# Global College Statistics Analysis

This notebook analyzes the Global College Statistics Dataset to provide insights about educational institutions worldwide.

In [None]:
# Import required libraries
import pandas as pd
import matplotlib.pyplot as plt
import seaborn as sns
import numpy as np
from scipy import stats

# Set style for better visualizations
plt.style.use('seaborn')
sns.set_palette("husl")
plt.rcParams['figure.figsize'] = [12, 8]

## Data Loading and Initial Exploration

In [None]:
# Read the dataset
df = pd.read_csv('College Data.csv')

# Display basic information about the dataset
print("Dataset Info:")
df.info()

print("\nFirst few rows:")
df.head()

## 1. Country Analysis

In [None]:
# Calculate country statistics
country_stats = df.groupby('Country').agg({
    'Total Students': 'sum',
    'Placement Rate': 'mean',
    'CGPA': 'mean',
    'Research Papers Published': 'mean',
    'Faculty Count': 'mean'
}).round(2)

# Display top 10 countries by total students
country_stats_sorted = country_stats.sort_values('Total Students', ascending=False)
country_stats_sorted.head(10)

## 2. Branch Analysis

In [None]:
# Calculate branch performance metrics
branch_stats = df.groupby('Branch').agg({
    'Total Students': 'sum',
    'Placement Rate': 'mean',
    'CGPA': 'mean',
    'Research Papers Published': 'mean'
}).round(2)

# Plot branch performance
plt.figure(figsize=(15, 8))
sns.scatterplot(data=df, x='CGPA', y='Placement Rate', hue='Branch', alpha=0.6)
plt.title('CGPA vs Placement Rate by Branch')
plt.legend(bbox_to_anchor=(1.05, 1), loc='upper left')
plt.tight_layout()
plt.show()

## 3. Income Analysis

In [None]:
# Create income brackets and analyze
df['Income_Bracket'] = pd.qcut(df['Annual Family Income'], q=5, 
                              labels=['Very Low', 'Low', 'Medium', 'High', 'Very High'])

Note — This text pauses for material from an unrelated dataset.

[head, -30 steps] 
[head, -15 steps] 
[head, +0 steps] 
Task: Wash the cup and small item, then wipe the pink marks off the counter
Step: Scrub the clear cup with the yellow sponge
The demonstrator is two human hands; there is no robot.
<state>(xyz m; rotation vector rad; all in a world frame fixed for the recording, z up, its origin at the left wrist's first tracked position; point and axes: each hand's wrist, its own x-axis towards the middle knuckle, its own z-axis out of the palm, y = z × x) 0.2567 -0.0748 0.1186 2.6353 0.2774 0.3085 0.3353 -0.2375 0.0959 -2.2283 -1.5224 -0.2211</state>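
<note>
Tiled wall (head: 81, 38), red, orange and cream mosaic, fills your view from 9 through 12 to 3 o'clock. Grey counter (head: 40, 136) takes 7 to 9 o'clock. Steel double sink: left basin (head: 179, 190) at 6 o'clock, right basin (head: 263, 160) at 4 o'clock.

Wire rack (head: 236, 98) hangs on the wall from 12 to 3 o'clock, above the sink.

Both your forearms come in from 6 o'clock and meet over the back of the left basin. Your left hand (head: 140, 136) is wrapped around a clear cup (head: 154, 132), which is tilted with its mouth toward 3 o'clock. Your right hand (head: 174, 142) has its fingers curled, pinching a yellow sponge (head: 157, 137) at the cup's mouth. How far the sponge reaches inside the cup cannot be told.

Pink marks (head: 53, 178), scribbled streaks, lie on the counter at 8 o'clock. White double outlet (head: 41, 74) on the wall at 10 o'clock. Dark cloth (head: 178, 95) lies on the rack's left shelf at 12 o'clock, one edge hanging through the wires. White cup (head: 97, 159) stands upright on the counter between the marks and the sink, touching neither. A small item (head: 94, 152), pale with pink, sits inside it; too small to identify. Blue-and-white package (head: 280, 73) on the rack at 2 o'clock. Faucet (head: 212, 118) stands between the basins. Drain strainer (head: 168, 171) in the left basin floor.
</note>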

# Analyze performance metrics by income bracket
income_analysis = df.groupby('Income_Bracket').agg({
    'CGPA': 'mean',
    'Placement Rate': 'mean',
    'Research Papers Published': 'mean'
}).round(2)

# Plot CGPA distribution by income
plt.figure(figsize=(12, 6))
sns.boxplot(data=df, x='Income_Bracket', y='CGPA')
plt.title('CGPA Distribution by Income Bracket')
plt.xticks(rotation=45)
plt.show()

## 4. Gender Analysis

In [None]:
# Analyze gender distribution by branch
gender_branch = df.groupby('Branch').agg({
    'Male': 'sum',
    'Female': 'sum'
})
gender_branch['Female_Percentage'] = (gender_branch['Female'] / 
                                     (gender_branch['Male'] + gender_branch['Female']) * 100).round(2)

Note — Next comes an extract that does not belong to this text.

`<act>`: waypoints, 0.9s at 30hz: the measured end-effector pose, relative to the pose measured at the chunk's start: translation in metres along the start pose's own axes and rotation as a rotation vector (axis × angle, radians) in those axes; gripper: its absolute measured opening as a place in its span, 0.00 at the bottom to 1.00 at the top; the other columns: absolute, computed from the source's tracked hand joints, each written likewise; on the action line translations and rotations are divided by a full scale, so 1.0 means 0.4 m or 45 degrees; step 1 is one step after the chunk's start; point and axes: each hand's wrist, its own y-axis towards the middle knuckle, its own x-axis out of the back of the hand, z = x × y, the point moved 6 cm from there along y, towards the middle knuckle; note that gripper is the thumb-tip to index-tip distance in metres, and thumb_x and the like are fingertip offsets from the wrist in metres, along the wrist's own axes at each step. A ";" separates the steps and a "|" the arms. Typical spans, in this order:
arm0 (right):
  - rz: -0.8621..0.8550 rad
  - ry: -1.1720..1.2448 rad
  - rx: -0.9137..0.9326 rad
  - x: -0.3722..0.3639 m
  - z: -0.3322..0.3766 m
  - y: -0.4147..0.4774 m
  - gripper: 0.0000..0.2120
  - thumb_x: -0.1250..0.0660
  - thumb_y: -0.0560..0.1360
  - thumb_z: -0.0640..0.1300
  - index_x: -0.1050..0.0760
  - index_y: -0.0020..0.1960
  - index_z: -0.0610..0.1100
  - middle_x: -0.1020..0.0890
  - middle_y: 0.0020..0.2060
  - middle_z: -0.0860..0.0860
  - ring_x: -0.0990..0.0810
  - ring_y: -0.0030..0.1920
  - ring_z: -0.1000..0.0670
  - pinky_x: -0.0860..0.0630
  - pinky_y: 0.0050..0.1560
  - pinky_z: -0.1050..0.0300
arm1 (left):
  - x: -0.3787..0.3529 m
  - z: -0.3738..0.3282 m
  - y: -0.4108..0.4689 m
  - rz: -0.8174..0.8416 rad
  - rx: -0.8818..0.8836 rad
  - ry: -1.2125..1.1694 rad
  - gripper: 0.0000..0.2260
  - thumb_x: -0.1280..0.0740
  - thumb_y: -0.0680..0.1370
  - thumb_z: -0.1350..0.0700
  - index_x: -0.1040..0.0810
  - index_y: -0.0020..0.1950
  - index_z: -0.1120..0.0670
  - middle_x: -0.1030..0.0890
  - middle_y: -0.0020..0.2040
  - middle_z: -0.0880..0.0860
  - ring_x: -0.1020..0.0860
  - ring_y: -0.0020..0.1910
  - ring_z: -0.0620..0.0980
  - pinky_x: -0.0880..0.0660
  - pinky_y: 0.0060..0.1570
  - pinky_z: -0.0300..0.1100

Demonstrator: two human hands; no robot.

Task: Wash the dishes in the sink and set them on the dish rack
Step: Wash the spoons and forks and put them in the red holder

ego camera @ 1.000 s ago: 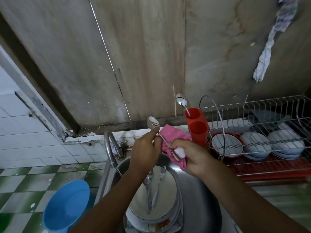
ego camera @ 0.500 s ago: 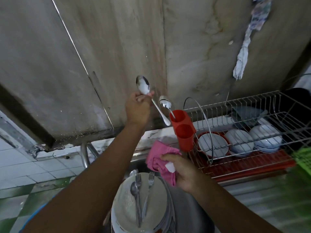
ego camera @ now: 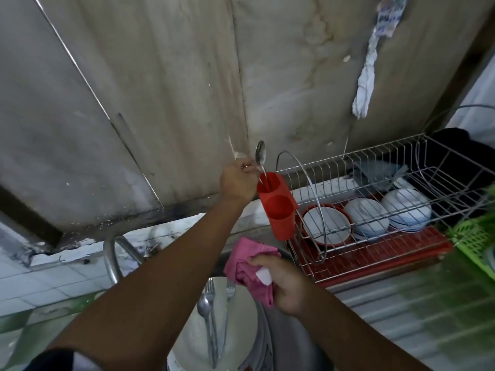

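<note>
Now left hand (ego camera: pixel 237 183) has lowered spoon (ego camera: pixel 240 156) into holder (ego camera: pixel 278 210).

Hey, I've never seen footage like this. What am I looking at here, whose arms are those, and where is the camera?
There is no machine: these are a person's two bare arms, filmed by one wide-angle camera worn on the head and looking down. The left hand pinches a spoon, its handle tip at the red cutlery holder, where another spoon stands. The right hand holds a pink cloth. Below, in the sink, forks lie on stacked plates. White dishes sit in the wire dish rack.
</note>
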 end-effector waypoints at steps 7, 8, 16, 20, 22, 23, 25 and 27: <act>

# Plot gender distribution
plt.figure(figsize=(15, 8))
sns.barplot(data=gender_branch.reset_index(), x='Branch', y='Female_Percentage')
plt.title('Female Representation by Branch (%)')
plt.xticks(rotation=45)
plt.show()

## 5. Research Impact Analysis

In [None]:
# Analyze research impact
research_corr = df[['Research Papers Published', 'Placement Rate', 
                    'CGPA', 'Faculty Count']].corr()['Research Papers Published']

# Plot research impact on placement
plt.figure(figsize=(10, 6))
sns.regplot(data=df, x='Research Papers Published', y='Placement Rate', 
            scatter_kws={'alpha':0.5})
plt.title('Impact of Research Papers on Placement Rate')
plt.show()

## 6. Faculty Analysis

In [None]:
# Calculate and analyze student-faculty ratio
df['Student_Faculty_Ratio'] = df['Total Students'] / df['Faculty Count']
faculty_analysis = df.groupby('Branch')['Student_Faculty_Ratio'].agg(['mean', 'min', 'max']).round(2)

# Plot impact on CGPA
plt.figure(figsize=(10, 6))
sns.scatterplot(data=df, x='Student_Faculty_Ratio', y='CGPA', alpha=0.5)
plt.title('Impact of Student-Faculty Ratio on CGPA')
plt.show()

## Summary of Key Findings

In [None]:
print("Key Findings:")
print(f"Total number of colleges analyzed: {len(df)}")
print(f"Average placement rate: {df['Placement Rate'].mean():.2f}%")
print(f"Average CGPA: {df['CGPA'].mean():.2f}")
print(f"Country with most colleges: {df['Country'].value_counts().index[0]}")
print(f"Most common branch: {df['Branch'].value_counts().index[0]}")
print(f"Average Student-Faculty Ratio: {df['Student_Faculty_Ratio'].mean():.2f}")